Check with your doctor immediately if any of the following side effects occur:

More common
  • Bleeding gums
  • bloating or swelling of the face, arms, hands, fingers, lower legs, or feet
  • blurred vision
  • chest pain
  • chills
  • confusion
  • coughing up blood
  • cracked lips
  • decreased urination
  • decreased urine output
  • diarrhea
  • difficulty in breathing or swallowing
  • dilated neck veins
  • dizziness
  • dry mouth
  • extreme fatigue
  • fainting
  • fast, slow, or irregular heartbeat
  • fever
  • headache
  • increase in heart rate
  • increased menstrual flow or vaginal bleeding
  • irregular breathing
  • labored breathing
  • lightheadedness
  • nervousness
  • nosebleeds
  • paralysis
  • pounding in the ears
  • prolonged bleeding from cuts
  • rapid breathing
  • rapid weight gain
  • red or black, tarry stools
  • red or dark brown urine
  • shortness of breath
  • sores, ulcers, or white spots on the lips, tongue, or inside the mouth
  • sunken eyes
  • swelling or inflammation of the mouth
  • thirst
  • tightness in the chest
  • tingling of the hands or feet
  • troubled breathing
  • unusual tiredness or weakness
  • unusual weight gain or loss
  • wheezing
  • wrinkled skin
  • yellow eyes or skin
Less common
  • Constipation
  • depressed mood
  • dry skin and hair
  • feeling cold
  • hair loss
  • indigestion
  • hoarseness or husky voice
  • loss of appetite
  • muscle cramps and stiffness
  • nausea
  • pain in the chest, groin, or legs, especially the calves
  • pain in the stomach, side, or abdomen, possibly radiating to the back
  • severe, sudden headache
  • slurred speech
  • sudden loss of coordination
  • sudden, severe weakness or numbness in the arm or leg
  • sudden, unexplained shortness of breath
  • vision changes
  • vomiting
Rare
  • Back pain
  • chest discomfort
  • cloudy or bloody urine
  • convulsions
  • darkening of the skin
  • drowsiness
  • general feeling of tiredness or weakness
  • irregular or slow heart rate
  • light-colored stools
  • mental depression
  • skin rash
  • stomach pain, continuing
  • swelling of the face, feet, or lower legs
Incidence not known
  • Cough
  • dark-colored urine
  • decreased frequency or amount of urine
  • increased thirst
  • lower back or side pain
  • muscle cramps or spasms
  • muscular pain, tenderness, wasting, or weakness
  • painful or difficult urination
  • pale skin
  • sore throat
  • sudden, severe chest pain
  • unusual bleeding or bruising
  • weight gain

Some side effects may occur that usually do not need medical attention.
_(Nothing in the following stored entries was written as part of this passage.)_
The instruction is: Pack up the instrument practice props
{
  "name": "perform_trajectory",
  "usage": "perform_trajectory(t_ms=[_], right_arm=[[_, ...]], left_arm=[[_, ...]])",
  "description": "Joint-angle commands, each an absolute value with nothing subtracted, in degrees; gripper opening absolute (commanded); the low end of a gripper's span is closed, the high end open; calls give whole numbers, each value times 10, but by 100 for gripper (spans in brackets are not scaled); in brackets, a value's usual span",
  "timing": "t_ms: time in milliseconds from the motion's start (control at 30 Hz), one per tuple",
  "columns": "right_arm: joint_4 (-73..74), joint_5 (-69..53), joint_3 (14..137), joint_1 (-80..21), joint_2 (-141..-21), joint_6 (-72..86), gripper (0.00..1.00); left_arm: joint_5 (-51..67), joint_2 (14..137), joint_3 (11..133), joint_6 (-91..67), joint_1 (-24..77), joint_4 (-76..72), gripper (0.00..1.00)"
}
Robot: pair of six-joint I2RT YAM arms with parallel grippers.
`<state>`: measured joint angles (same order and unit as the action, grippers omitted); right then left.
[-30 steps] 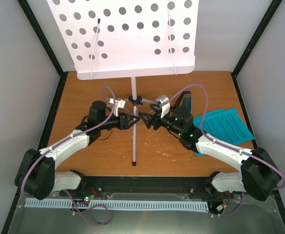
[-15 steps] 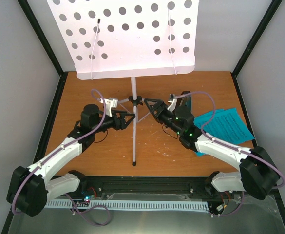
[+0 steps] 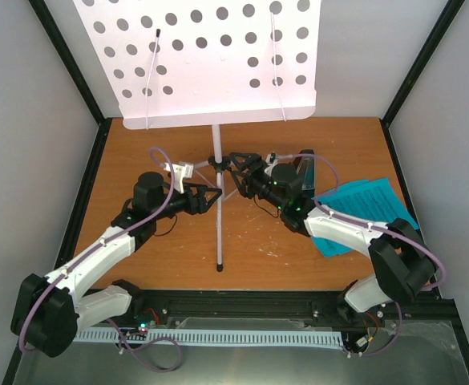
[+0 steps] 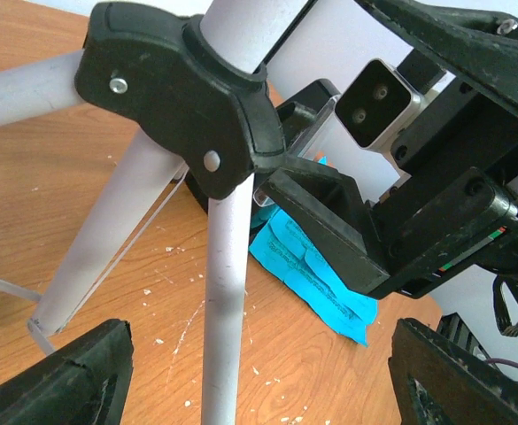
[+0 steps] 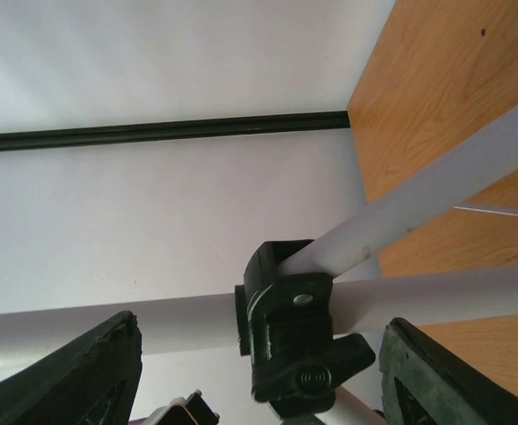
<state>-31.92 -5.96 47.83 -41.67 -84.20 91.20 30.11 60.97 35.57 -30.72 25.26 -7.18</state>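
The white music stand stands at the table's back, with its hole-punched desk (image 3: 210,56) high up and its black tripod hub (image 3: 216,161) low on the pole. My left gripper (image 3: 216,196) is open. The stand's front leg (image 4: 223,310) runs between its fingers (image 4: 64,376) without touching. My right gripper (image 3: 232,163) is open, with the hub (image 5: 294,336) between its fingers (image 5: 453,372). The cyan sheet-music pages (image 3: 370,210) lie flat at the right, also seen in the left wrist view (image 4: 312,274). The black metronome (image 3: 305,170) is mostly hidden behind my right arm.
Grey walls with black corner posts (image 3: 78,72) enclose the wooden table (image 3: 138,144) on three sides. The stand's front leg ends near the front edge (image 3: 220,267). White crumbs dot the wood around the leg.
My right gripper has moved left and up to the stand's hub. My left arm drew back left a second ago and has since held still. The stand's desk has shifted slightly up and left.
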Motion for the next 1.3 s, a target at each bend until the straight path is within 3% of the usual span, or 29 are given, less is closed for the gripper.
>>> perform_trajectory(t_ms=[0,167,833,1267], right_arm=[[-309,-49,503,-421,-852,936,72],[-268,-15,488,-425,-828,949,72],[-252,-58,524,-432,-867,988,50],[-255,-55,519,-434,-868,987,11]], left_arm=[[303,604,355,-296,254,-60,80],[335,628,356,-280,254,-73,78],[336,640,355,-277,254,-72,77],[335,640,359,-279,254,-64,76]])
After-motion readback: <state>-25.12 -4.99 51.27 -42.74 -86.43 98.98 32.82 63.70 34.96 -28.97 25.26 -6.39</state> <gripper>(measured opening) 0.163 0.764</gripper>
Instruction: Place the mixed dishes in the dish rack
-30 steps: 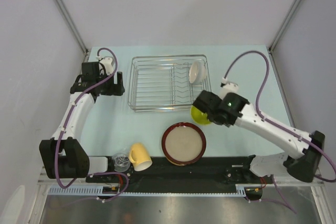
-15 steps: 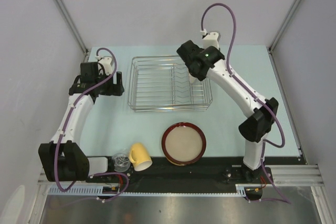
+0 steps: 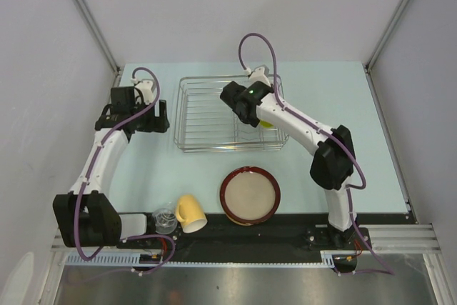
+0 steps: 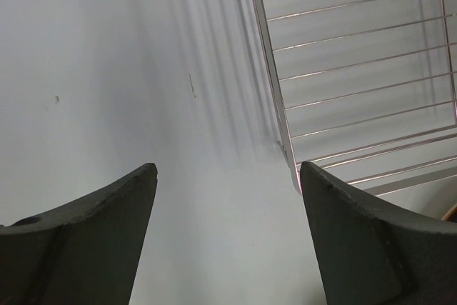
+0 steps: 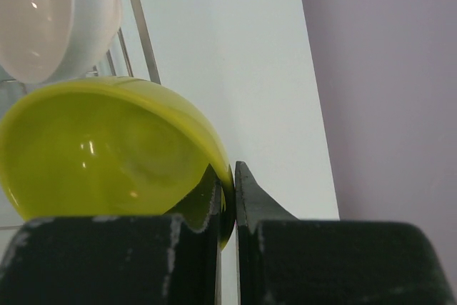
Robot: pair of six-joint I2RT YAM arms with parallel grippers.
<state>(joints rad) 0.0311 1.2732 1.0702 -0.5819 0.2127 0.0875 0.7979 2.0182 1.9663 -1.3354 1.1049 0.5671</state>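
Observation:
The dish rack (image 3: 207, 116) is a silver wire basket at the back of the table. My right gripper (image 5: 232, 176) hangs over its right half, shut on the rim of the lime-green bowl (image 5: 107, 148), which is tilted on edge. From above only a sliver of that bowl (image 3: 265, 124) shows under the arm. The white bowl (image 5: 50, 12) stands in the rack just behind it. My left gripper (image 4: 225, 173) is open and holds nothing, low over the table beside the rack's left edge (image 4: 275, 105). The red-rimmed beige plate (image 3: 249, 195), yellow mug (image 3: 190, 212) and clear glass (image 3: 164, 219) sit near the front.
The right arm's links (image 3: 325, 155) stretch from the front right across the rack's right end. A black rail (image 3: 285, 230) runs along the near table edge. Grey walls close in the table on three sides.
My right arm has swung from in front of the rack's right corner up and over the rack, carrying the lime-green bowl. The left arm has not moved.

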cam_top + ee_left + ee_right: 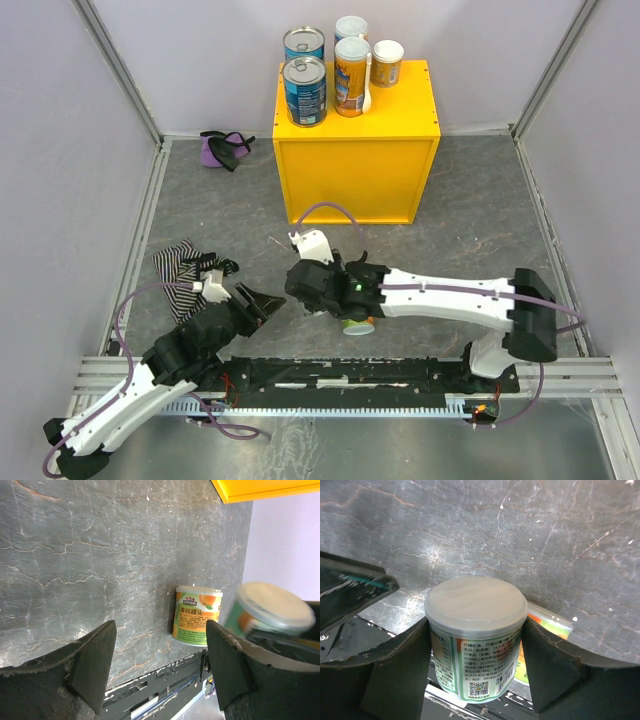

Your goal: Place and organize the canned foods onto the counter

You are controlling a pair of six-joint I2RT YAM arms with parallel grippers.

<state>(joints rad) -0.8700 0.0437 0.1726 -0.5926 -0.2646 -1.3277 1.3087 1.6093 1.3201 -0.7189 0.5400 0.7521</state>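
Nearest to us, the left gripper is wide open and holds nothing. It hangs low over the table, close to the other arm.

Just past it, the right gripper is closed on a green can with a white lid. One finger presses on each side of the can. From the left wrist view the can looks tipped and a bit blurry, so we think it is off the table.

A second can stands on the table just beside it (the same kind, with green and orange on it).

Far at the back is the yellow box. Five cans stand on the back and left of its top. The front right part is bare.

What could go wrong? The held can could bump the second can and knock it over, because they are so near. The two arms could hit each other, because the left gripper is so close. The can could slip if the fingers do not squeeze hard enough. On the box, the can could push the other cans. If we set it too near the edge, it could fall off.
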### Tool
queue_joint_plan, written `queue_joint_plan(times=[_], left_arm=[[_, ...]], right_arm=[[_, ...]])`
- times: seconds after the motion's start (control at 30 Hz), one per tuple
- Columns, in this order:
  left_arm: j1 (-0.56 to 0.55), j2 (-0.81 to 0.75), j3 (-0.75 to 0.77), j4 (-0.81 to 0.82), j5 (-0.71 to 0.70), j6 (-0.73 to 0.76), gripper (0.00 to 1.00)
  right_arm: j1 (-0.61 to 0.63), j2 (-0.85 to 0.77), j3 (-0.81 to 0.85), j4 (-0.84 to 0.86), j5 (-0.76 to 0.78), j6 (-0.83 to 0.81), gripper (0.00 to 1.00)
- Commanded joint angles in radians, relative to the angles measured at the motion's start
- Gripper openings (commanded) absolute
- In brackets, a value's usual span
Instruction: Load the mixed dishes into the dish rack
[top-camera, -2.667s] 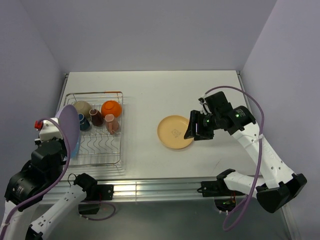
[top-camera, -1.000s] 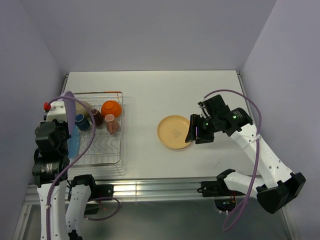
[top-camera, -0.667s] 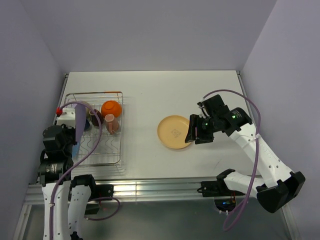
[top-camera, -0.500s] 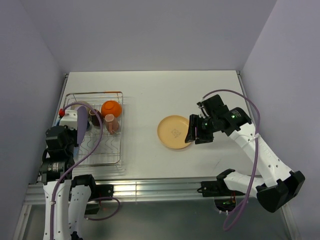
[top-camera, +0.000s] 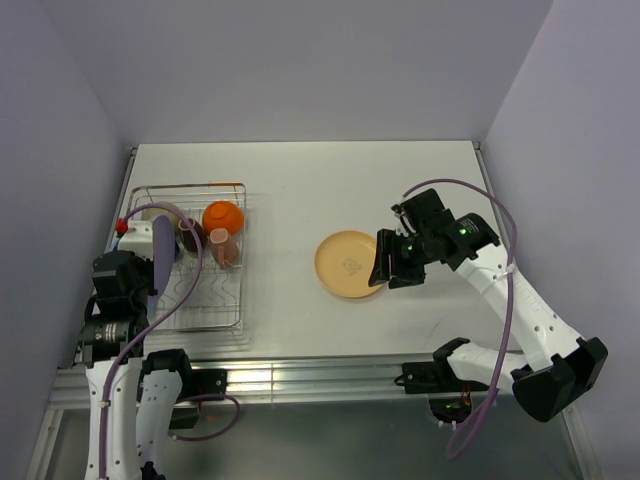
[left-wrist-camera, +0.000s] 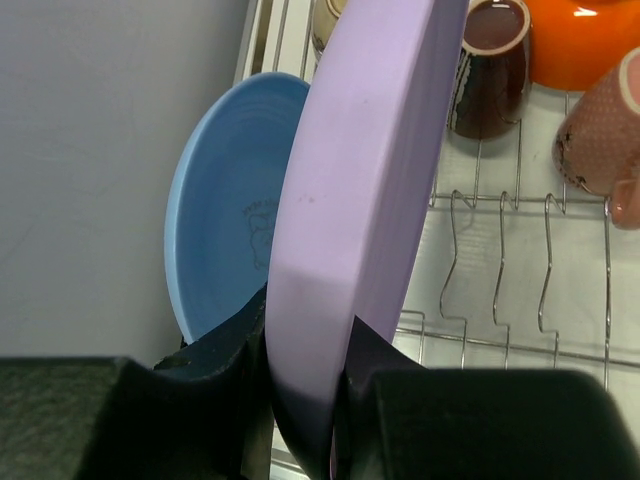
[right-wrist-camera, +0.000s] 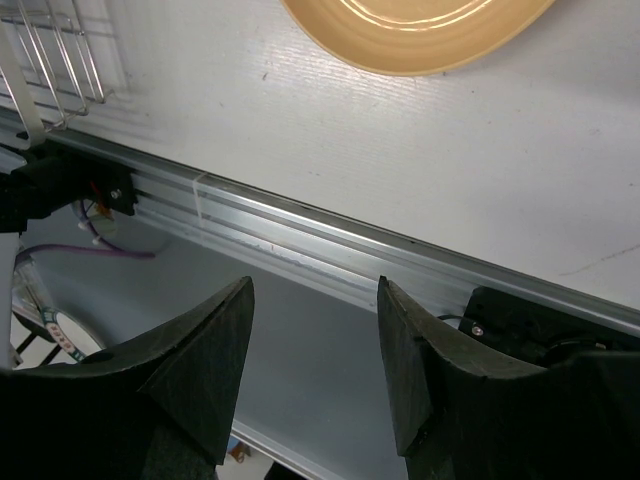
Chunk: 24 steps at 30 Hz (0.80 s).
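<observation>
Left claw clamps the lilac plate by its rim. The plate stands on edge, running near-to-far, over the rack's left end beside the blue plate. Right claw, partly open and empty, hangs at the rim of the tan plate, which lies flat on the table.

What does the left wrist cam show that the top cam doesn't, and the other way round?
Left wrist only: the left gripper clamped on the lilac plate's lower rim, with the blue plate's face standing just behind it.
Top only: the tan plate flat on the table, the right gripper open at its right edge, and the whole dish rack.
Both: lilac plate on edge, dark brown mug, orange bowl, pinkish-orange mug.
</observation>
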Motion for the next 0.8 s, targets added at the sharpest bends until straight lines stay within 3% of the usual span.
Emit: queue_joint_plan(times=[0.0,0.43,0.57,0.77], left_arm=[[0.006,0.012,0.049,-0.089,0.01,-0.013,0.0],[0.006,0.03,0.044,-0.103,0.075,-0.008,0.0],[0.006,0.007,0.036,-0.097,0.076,-0.01,0.18],[0.007,0.016,0.027,-0.092,0.099,-0.007,0.25]], right_arm=[[0.009,0.009,0.01,0.033,0.001,-0.013,0.6],[0.008,0.005,0.012,0.034,0.012,-0.007,0.6],[0.008,0.001,0.01,0.034,0.019,-0.004,0.6],[-0.001,0.005,0.007,0.034,0.022,0.002,0.6]])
These side effects may go away during treatment as your body adjusts to the medicine. Also, your health care professional may be able to tell you about ways to prevent or reduce some of these side effects. Check with your health care professional if any of the following side effects continue or are bothersome or if you have any questions about them:

More common
  • Abdominal pain
  • acid or sour stomach
  • belching
  • blistering, peeling, redness, and/or swelling of the palms, hands, or bottoms of the feet
  • change in color of treated skin
  • change in taste
  • difficulty in moving
  • discouragement
  • excess air or gas in stomach or intestines
  • feeling sad or empty
  • full feeling
  • hair color changes
  • hair loss or thinning of the hair
  • heartburn
  • irritability
  • joint pain
  • lack of appetite
  • lack or loss of strength
  • loss of interest or pleasure
  • muscle aches or pains
  • numbness, pain, tingling, or unusual sensations in the palms of hands or bottoms of feet
  • pain or burning in the throat
  • passing gas
  • sleeplessness
  • stomach discomfort, upset, or pain
  • swollen joints
  • trouble concentrating
  • trouble sleeping
  • unable to sleep

Other side effects not listed may also occur in some patients. If you notice any other effects, check with your healthcare professional.

Call your doctor for medical advice about side effects. You may report side effects to the FDA at 1-800-FDA-1088.